Your objective
Use the entries below and reproduce exactly the lines from the one containing "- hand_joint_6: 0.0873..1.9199" down to the one containing "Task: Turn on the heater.", both of them included.

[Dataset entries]

========

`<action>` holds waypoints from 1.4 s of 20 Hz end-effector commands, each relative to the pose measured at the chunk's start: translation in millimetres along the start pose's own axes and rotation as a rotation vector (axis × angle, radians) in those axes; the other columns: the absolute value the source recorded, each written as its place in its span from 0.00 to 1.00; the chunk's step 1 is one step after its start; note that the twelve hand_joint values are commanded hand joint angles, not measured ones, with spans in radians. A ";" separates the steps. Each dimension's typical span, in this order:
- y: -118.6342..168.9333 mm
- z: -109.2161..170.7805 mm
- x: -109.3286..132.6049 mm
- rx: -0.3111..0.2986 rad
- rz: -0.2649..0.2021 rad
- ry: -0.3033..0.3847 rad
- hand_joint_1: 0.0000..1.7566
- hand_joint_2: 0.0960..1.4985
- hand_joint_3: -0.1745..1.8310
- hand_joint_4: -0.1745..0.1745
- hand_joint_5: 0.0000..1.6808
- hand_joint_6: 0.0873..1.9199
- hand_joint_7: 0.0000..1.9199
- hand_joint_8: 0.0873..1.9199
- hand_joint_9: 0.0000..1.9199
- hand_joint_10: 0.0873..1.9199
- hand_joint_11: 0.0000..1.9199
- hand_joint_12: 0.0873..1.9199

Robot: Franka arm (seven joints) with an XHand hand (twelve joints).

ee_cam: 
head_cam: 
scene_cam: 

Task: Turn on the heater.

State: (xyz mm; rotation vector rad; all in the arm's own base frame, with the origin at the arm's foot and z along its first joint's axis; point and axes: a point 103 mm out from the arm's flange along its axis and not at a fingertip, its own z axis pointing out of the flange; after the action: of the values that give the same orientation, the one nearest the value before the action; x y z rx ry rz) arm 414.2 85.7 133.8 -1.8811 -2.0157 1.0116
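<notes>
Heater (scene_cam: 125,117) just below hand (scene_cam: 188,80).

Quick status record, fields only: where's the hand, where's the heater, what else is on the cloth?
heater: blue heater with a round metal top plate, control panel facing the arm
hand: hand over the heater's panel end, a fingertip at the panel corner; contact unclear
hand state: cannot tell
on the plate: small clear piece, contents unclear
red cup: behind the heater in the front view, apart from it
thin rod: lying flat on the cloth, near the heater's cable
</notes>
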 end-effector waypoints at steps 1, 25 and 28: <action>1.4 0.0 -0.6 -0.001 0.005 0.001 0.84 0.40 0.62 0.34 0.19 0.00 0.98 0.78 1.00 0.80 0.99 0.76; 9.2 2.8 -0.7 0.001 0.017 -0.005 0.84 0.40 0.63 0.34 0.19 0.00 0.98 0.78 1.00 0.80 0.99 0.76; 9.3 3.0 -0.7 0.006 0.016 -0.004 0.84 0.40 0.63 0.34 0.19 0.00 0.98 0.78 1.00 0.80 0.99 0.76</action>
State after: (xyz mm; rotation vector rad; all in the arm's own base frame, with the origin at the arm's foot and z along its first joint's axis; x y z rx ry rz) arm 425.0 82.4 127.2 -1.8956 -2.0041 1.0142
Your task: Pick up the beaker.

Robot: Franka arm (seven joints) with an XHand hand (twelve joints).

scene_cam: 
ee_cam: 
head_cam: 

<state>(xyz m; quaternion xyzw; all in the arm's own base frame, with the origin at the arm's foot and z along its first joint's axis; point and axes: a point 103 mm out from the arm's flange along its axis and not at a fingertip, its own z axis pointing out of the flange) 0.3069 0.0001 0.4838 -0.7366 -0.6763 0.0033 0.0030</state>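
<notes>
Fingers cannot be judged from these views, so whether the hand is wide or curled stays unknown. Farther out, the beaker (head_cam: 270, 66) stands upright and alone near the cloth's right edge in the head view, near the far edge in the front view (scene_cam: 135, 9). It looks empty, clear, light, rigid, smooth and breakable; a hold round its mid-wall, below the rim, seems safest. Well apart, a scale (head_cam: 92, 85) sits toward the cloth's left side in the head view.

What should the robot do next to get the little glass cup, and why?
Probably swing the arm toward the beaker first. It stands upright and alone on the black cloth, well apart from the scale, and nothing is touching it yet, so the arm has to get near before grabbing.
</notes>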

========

Result for this exercise
- hand_joint_6: 0.0873..1.9199
- hand_joint_7: 0.0000..1.9199
- hand_joint_8: 0.0873..1.9199
- hand_joint_9: 0.0000..1.9199
- hand_joint_10: 0.0873..1.9199
- hand_joint_11: 0.0000..1.9199
- hand_joint_12: 0.0873..1.9199

Robot: Franka arm (seven joints) with an XHand hand (twelve joints).

ee_cam: 
head_cam: 
scene_cam: 

Task: Turn on the heater.

For this exercise, the answer is now complete.